* **Exercise objective**: Please restate, word for word, the lines below that begin at the one with "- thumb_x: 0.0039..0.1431" and end at the one with "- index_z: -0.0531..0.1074". Leave out all other lines.
Top of Data excerpt
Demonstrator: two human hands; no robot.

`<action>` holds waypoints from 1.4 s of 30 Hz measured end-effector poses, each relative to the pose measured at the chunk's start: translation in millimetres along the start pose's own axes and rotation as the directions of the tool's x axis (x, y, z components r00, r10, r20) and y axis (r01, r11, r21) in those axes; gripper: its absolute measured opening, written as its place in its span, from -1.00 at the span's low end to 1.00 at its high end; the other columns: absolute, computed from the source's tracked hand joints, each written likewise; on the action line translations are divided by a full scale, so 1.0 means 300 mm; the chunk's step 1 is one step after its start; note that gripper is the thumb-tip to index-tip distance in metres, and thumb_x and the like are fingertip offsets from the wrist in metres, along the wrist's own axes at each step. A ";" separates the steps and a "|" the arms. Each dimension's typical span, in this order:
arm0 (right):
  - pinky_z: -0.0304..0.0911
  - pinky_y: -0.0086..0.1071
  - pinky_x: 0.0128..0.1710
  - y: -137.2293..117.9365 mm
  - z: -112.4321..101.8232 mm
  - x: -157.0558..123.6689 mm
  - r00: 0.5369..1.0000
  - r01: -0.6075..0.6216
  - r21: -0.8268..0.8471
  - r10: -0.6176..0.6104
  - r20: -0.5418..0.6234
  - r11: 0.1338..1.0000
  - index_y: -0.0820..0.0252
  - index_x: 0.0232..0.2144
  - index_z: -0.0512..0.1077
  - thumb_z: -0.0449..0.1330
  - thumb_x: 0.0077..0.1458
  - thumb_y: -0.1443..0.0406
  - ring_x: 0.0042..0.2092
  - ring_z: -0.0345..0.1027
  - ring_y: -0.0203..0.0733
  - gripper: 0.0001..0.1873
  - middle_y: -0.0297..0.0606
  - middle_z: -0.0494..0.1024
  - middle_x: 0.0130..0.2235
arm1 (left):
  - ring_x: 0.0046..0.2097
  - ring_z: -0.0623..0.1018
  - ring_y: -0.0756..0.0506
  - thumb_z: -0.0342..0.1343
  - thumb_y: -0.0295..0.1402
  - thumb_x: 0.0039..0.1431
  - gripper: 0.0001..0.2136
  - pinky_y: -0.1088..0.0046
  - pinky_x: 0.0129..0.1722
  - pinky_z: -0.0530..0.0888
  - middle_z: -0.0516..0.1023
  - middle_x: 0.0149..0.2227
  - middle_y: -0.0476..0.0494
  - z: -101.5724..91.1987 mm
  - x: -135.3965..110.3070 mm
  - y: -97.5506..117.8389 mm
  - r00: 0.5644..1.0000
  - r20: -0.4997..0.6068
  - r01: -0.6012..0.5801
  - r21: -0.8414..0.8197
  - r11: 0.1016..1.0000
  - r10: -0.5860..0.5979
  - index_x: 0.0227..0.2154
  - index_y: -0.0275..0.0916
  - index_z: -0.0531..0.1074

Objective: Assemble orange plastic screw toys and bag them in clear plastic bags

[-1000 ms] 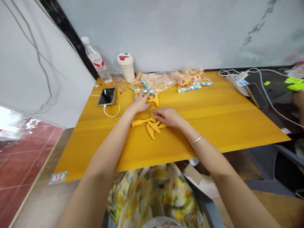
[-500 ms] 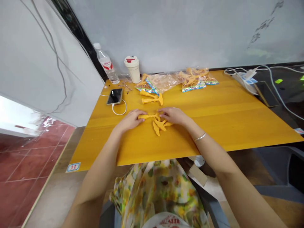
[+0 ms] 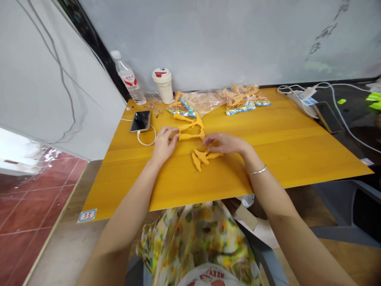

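Note:
Several orange-yellow plastic toy parts lie on the yellow wooden table (image 3: 125,178). Each looks like a rod with a flared, forked end. My left hand (image 3: 163,143) grips the near end of one rod piece (image 3: 190,137), and my right hand (image 3: 224,143) rests its fingertips on that piece's flared end. Just above it lie two similar pieces (image 3: 189,127). A small pile of parts (image 3: 202,157) sits beneath my right hand, not touching my palm. Further back are a clear plastic bag (image 3: 199,101) and a filled packet of parts (image 3: 242,101).
A charging smartphone (image 3: 140,121) with a white cable, a water bottle (image 3: 127,77) and a white cup (image 3: 163,85) stand at the back left. At the right are a power strip (image 3: 303,99), a second phone (image 3: 327,117) and green notes (image 3: 375,99). The table's front edge overhangs my patterned clothing (image 3: 193,242).
The rod piece under both hands has moved away from the pile, up the table, and now lies beside the other two pieces. My hands have spread slightly apart.

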State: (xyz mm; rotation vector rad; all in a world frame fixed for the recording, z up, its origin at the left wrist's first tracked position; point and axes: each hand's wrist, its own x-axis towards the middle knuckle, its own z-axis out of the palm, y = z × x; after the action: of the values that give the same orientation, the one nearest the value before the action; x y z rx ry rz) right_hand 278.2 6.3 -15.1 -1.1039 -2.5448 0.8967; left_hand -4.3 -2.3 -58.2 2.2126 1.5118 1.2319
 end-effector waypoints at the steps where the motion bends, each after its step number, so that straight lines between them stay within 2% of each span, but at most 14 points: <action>1: 0.35 -0.35 -0.07 -0.002 0.003 0.000 0.998 -0.002 0.014 0.001 0.061 1.000 0.17 -0.08 0.55 0.27 0.08 0.36 -0.09 0.53 -0.15 -0.69 -0.19 0.66 -0.07 | -0.03 0.53 -0.15 0.03 -0.31 0.32 -0.74 0.31 -0.10 0.54 0.52 -0.09 -0.20 -0.002 -0.004 0.000 1.000 -0.003 -0.008 0.000 1.000 0.008 -0.05 -0.23 0.54; 5: 0.33 -0.27 -0.06 -0.007 0.033 0.016 0.993 -0.004 -0.104 0.016 0.116 0.995 0.17 -0.14 0.61 0.27 0.07 0.36 -0.09 0.52 -0.05 -0.73 -0.18 0.68 -0.13 | -0.04 0.53 -0.15 0.01 -0.31 0.33 -0.72 0.28 -0.05 0.52 0.53 -0.11 -0.22 0.012 -0.009 0.006 0.998 0.014 -0.065 -0.006 0.998 0.065 -0.04 -0.25 0.54; 8: 0.31 -0.22 0.02 -0.006 0.038 0.023 0.995 0.042 -0.088 -0.049 -0.081 0.995 0.16 -0.21 0.61 0.27 0.09 0.30 -0.07 0.50 -0.05 -0.80 -0.21 0.67 -0.17 | -0.04 0.53 -0.14 0.01 -0.30 0.34 -0.73 0.25 0.00 0.50 0.54 -0.11 -0.20 0.016 -0.008 0.013 0.996 0.021 -0.085 -0.015 0.996 0.085 -0.05 -0.23 0.54; 11: 0.32 -0.20 0.08 -0.017 0.035 0.027 0.920 0.143 0.182 -0.063 -0.386 0.973 0.13 -0.16 0.53 0.22 0.19 0.16 -0.05 0.49 -0.12 -0.77 -0.23 0.64 -0.13 | -0.06 0.54 -0.13 0.00 -0.26 0.36 -0.73 0.25 0.00 0.50 0.55 -0.14 -0.20 0.008 -0.006 0.025 0.996 -0.011 -0.091 -0.045 0.995 0.090 -0.08 -0.23 0.55; 14: 0.38 -0.19 0.07 -0.040 0.067 0.049 0.862 0.269 0.536 0.049 -0.505 0.800 0.08 -0.11 0.44 0.25 0.18 0.01 -0.02 0.48 -0.15 -0.65 -0.24 0.63 -0.09 | -0.07 0.57 -0.12 0.03 -0.15 0.35 -0.68 0.30 -0.07 0.53 0.57 -0.09 -0.22 0.013 -0.012 0.050 0.996 -0.004 -0.089 -0.169 0.982 0.089 -0.04 -0.23 0.51; 18: 0.45 -0.20 0.02 -0.050 0.144 0.093 0.908 0.233 0.775 0.154 -0.390 0.588 0.10 -0.14 0.45 0.37 0.00 -0.07 -0.05 0.51 -0.15 -0.49 -0.27 0.63 -0.11 | 0.07 0.57 -0.16 0.10 -0.09 0.31 -0.55 0.23 0.07 0.52 0.55 0.09 -0.31 0.054 -0.030 0.085 0.973 0.130 -0.142 -0.323 0.936 0.192 0.15 -0.22 0.36; 20: 0.44 -0.18 0.04 -0.036 0.154 0.097 0.924 0.197 0.743 0.133 -0.359 0.640 0.14 -0.14 0.47 0.35 0.01 -0.08 -0.06 0.52 -0.14 -0.49 -0.24 0.64 -0.12 | 0.15 0.54 -0.18 0.07 -0.12 0.33 -0.56 0.20 0.16 0.47 0.52 0.16 -0.32 0.069 -0.035 0.088 0.962 0.179 -0.140 -0.321 0.937 0.205 0.17 -0.22 0.32; 23: 0.38 -0.16 0.09 -0.021 0.117 0.065 0.953 0.117 0.488 0.041 -0.301 0.865 0.19 -0.12 0.52 0.32 0.09 0.01 -0.04 0.52 -0.10 -0.57 -0.18 0.65 -0.09 | 0.15 0.54 -0.18 -0.01 -0.15 0.37 -0.63 0.20 0.17 0.45 0.54 0.13 -0.29 0.058 -0.028 0.067 0.984 0.148 -0.063 -0.224 0.972 0.098 0.12 -0.22 0.35; 27: 0.37 -0.26 -0.01 -0.062 0.066 0.010 0.995 0.009 0.045 -0.013 0.096 0.999 0.19 -0.08 0.56 0.39 0.03 0.24 -0.08 0.54 -0.08 -0.63 -0.17 0.66 -0.10 | 0.08 0.57 -0.19 -0.03 -0.17 0.36 -0.66 0.21 0.12 0.47 0.58 0.06 -0.26 0.014 -0.010 0.022 0.995 0.099 0.010 -0.106 0.994 0.000 0.05 -0.23 0.39; 29: 0.35 -0.29 -0.06 -0.098 0.066 -0.005 0.984 0.026 -0.103 -0.008 0.176 0.994 0.19 -0.10 0.58 0.36 0.02 0.39 -0.10 0.52 -0.10 -0.67 -0.15 0.66 -0.12 | 0.08 0.56 -0.21 -0.01 -0.19 0.34 -0.67 0.17 0.13 0.46 0.58 0.03 -0.27 0.004 -0.007 0.012 0.989 0.143 -0.032 -0.072 0.997 0.042 0.03 -0.25 0.41; 31: 0.35 -0.30 -0.08 -0.128 0.069 -0.015 0.975 0.088 -0.082 -0.069 0.213 0.993 0.20 -0.16 0.59 0.30 0.03 0.45 -0.14 0.50 -0.15 -0.72 -0.17 0.64 -0.16 | 0.08 0.54 -0.23 -0.01 -0.24 0.34 -0.69 0.13 0.14 0.45 0.58 0.01 -0.27 0.008 -0.012 0.013 0.972 0.214 -0.092 -0.045 0.995 0.100 0.03 -0.24 0.44; 33: 0.37 -0.34 -0.11 -0.146 0.061 -0.028 0.939 0.168 0.146 -0.203 0.277 0.975 0.20 -0.18 0.57 0.29 0.09 0.40 -0.18 0.49 -0.22 -0.79 -0.21 0.63 -0.19 | 0.05 0.53 -0.22 0.00 -0.28 0.33 -0.71 0.12 0.12 0.45 0.56 -0.02 -0.25 0.023 -0.020 0.023 0.945 0.289 -0.150 -0.031 0.988 0.153 0.03 -0.21 0.46; 37: 0.40 -0.37 -0.11 -0.160 0.027 -0.047 0.913 0.218 0.616 -0.382 0.146 0.757 0.19 -0.16 0.48 0.33 0.12 0.23 -0.16 0.48 -0.26 -0.75 -0.24 0.60 -0.18 | -0.05 0.53 -0.19 0.07 -0.35 0.25 -0.75 0.19 0.00 0.49 0.52 -0.10 -0.23 0.051 -0.035 0.043 0.890 0.395 -0.217 -0.069 0.974 0.227 -0.06 -0.20 0.51; 42: 0.41 -0.46 -0.23 -0.160 0.049 -0.021 0.976 0.219 0.779 -0.113 -0.188 0.588 0.03 0.04 0.32 0.40 0.07 0.22 -0.27 0.44 -0.35 -0.48 -0.39 0.55 -0.23 | 0.02 0.49 -0.24 0.10 -0.25 0.26 -0.75 0.09 0.10 0.43 0.54 -0.08 -0.24 0.021 -0.017 0.054 0.919 0.343 -0.186 -0.063 0.981 0.196 -0.07 -0.18 0.54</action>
State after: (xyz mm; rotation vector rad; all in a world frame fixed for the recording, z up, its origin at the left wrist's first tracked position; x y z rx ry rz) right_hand 248.2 -30.3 3.0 -0.5743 -1.7213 1.6188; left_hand 10.7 -12.3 -55.8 2.4447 1.1580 0.8375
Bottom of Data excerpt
* **Answer area**:
  - thumb_x: 0.0039..0.1431
  - gripper: 0.0001..0.2136
  - pinky_y: -0.1088..0.0046
  - pinky_x: 0.0129..0.1722
  - pinky_z: -0.0530..0.0888
  - middle_z: -0.0516..0.1023
  - middle_x: 0.0149..0.2227
  - middle_y: -0.0476..0.0494
  - z: -101.5724..91.1987 mm
  - x: -135.3965..110.3070 mm
  - y: -97.5506..117.8389 mm
  - r00: 0.5644..1.0000
  - r20: -0.4997..0.6068
  - r01: -0.6012..0.5801
  - r21: -0.8414..0.8197
  - r11: 0.1016..1.0000
  - r10: -0.5860..0.5979
  - index_x: 0.0227..0.2154
  - index_y: -0.0275..0.0916
  - index_z: -0.0531..0.1074

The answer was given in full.